* **Task objective**: The lines from the start of the records through the one containing "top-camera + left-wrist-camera" are to be restated word for word; please include both ends.

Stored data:
========

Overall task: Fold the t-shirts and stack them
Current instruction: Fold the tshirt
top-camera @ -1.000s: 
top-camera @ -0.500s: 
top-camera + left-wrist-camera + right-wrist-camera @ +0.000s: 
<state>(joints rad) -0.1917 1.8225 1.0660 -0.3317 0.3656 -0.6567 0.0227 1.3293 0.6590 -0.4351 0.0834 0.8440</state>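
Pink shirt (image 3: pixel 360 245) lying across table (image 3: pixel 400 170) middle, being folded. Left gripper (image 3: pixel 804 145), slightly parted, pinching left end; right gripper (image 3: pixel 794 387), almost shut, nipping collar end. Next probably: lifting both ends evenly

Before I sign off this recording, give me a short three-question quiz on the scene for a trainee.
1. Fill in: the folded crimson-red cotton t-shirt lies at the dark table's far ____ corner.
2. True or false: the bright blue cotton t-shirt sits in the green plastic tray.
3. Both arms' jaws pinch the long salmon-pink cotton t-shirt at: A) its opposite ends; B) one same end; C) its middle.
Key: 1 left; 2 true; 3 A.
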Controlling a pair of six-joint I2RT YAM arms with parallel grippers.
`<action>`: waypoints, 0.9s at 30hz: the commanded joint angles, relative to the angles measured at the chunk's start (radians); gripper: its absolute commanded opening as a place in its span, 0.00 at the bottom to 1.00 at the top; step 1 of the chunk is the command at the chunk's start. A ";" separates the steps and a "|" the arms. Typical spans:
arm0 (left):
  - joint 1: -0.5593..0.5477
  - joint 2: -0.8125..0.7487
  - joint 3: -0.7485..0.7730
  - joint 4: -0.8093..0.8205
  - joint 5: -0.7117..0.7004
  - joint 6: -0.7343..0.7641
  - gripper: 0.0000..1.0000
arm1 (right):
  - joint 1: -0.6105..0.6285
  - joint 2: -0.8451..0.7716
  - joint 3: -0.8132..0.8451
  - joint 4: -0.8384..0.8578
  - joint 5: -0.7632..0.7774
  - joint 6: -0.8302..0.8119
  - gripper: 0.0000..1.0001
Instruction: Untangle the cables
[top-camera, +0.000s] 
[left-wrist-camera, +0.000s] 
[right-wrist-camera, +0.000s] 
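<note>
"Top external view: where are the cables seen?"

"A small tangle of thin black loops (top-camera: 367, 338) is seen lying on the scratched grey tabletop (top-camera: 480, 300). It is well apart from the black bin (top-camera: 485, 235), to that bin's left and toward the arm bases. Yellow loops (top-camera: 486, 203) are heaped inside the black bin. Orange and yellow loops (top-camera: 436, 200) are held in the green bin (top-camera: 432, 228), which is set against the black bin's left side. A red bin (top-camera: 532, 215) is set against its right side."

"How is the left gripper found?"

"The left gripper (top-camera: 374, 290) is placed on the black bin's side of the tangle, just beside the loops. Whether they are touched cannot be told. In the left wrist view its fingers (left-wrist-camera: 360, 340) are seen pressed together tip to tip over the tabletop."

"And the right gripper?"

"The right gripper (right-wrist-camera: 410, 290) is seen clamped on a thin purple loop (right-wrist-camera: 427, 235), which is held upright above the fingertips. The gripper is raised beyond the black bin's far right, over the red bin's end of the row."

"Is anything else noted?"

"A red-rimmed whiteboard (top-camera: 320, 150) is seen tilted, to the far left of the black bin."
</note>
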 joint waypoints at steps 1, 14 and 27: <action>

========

* **Exercise solution**:
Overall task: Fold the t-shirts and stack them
Current instruction: Fold the tshirt
top-camera @ -1.000s: 
top-camera @ -0.500s: 
top-camera + left-wrist-camera + right-wrist-camera @ +0.000s: 

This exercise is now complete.